▸ Your goal
The lines to reproduce from the material below are those from the one containing "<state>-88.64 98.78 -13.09" through the one containing "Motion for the", both included; write them out exactly and add nothing.
===== Given information =====
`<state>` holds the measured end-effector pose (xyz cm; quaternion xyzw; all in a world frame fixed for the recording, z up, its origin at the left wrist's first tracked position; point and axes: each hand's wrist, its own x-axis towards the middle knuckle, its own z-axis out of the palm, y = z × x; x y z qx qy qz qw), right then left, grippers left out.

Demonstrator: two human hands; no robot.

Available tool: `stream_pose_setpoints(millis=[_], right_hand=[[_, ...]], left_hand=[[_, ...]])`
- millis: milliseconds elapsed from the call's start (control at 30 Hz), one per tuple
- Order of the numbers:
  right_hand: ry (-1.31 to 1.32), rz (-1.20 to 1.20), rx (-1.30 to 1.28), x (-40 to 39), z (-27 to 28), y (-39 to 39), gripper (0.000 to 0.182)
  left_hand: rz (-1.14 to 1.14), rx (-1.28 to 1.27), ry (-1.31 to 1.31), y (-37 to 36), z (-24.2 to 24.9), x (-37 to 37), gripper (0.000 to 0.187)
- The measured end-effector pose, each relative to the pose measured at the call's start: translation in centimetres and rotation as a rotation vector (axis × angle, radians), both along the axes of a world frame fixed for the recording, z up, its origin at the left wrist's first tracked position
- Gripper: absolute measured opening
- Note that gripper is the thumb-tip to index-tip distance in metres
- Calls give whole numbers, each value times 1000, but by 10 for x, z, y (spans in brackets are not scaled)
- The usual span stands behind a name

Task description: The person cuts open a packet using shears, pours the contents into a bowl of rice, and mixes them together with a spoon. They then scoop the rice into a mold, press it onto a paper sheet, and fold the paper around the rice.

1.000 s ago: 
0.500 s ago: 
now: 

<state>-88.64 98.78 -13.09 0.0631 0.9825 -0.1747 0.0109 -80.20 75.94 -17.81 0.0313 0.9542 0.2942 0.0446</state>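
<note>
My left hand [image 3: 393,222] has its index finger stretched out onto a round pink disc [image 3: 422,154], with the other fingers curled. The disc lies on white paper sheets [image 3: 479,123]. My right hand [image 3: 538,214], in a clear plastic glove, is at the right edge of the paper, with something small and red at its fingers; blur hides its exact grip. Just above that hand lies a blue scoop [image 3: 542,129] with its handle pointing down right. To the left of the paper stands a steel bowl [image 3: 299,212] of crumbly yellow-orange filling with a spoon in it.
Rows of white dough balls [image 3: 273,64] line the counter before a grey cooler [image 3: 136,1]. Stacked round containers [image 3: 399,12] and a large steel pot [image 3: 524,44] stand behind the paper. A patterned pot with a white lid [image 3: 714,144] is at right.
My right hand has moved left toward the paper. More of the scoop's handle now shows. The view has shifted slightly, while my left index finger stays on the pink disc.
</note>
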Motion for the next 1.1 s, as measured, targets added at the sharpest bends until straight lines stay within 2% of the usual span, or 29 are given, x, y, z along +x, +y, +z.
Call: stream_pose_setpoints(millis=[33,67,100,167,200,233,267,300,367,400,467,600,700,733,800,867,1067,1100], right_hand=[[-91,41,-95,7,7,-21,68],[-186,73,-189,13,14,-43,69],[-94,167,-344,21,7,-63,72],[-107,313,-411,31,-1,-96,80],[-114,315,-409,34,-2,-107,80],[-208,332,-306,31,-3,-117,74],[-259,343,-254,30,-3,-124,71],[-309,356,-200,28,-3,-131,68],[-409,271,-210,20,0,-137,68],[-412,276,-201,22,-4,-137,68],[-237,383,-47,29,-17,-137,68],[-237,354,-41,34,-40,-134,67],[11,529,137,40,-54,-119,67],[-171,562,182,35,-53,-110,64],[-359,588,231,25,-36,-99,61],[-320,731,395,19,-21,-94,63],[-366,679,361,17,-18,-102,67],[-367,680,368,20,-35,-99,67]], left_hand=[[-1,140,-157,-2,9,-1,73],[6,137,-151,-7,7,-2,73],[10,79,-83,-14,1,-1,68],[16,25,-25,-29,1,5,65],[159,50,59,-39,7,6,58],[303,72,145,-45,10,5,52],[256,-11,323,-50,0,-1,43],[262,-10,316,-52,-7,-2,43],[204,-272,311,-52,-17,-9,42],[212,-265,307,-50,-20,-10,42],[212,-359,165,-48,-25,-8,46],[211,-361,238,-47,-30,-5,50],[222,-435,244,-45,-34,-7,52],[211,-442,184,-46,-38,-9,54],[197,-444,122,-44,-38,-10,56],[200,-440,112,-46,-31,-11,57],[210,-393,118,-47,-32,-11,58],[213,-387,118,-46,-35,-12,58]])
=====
▸ Reply to the exercise
<state>-88.64 98.78 -13.09 0.0631 0.9825 -0.1747 0.0109 -80.20 75.94 -17.81 0.0313 0.9542 0.2942 0.0446</state>
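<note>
My left hand [image 3: 393,222] has its index finger stretched out onto a round pink disc [image 3: 422,154], with the other fingers curled. The disc lies on white paper sheets [image 3: 479,123]. My right hand [image 3: 538,214], in a clear plastic glove, is at the right edge of the paper, with something small and red at its fingers; blur hides its exact grip. Just above that hand lies a blue scoop [image 3: 542,129] with its handle pointing down right. To the left of the paper stands a steel bowl [image 3: 299,212] of crumbly yellow-orange filling with a spoon in it.
Rows of white dough balls [image 3: 273,64] line the counter before a grey cooler [image 3: 136,1]. Stacked round containers [image 3: 399,12] and a large steel pot [image 3: 524,44] stand behind the paper. A patterned pot with a white lid [image 3: 714,144] is at right.
My right hand has moved left toward the paper. More of the scoop's handle now shows. The view has shifted slightly, while my left index finger stays on the pink disc.
</note>
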Motion for the next 1.1 s, as measured, targets added at the sharpest bends until straight lines stay within 2% of the usual span, or 29 are given, x, y, z along +x, +y, +z.

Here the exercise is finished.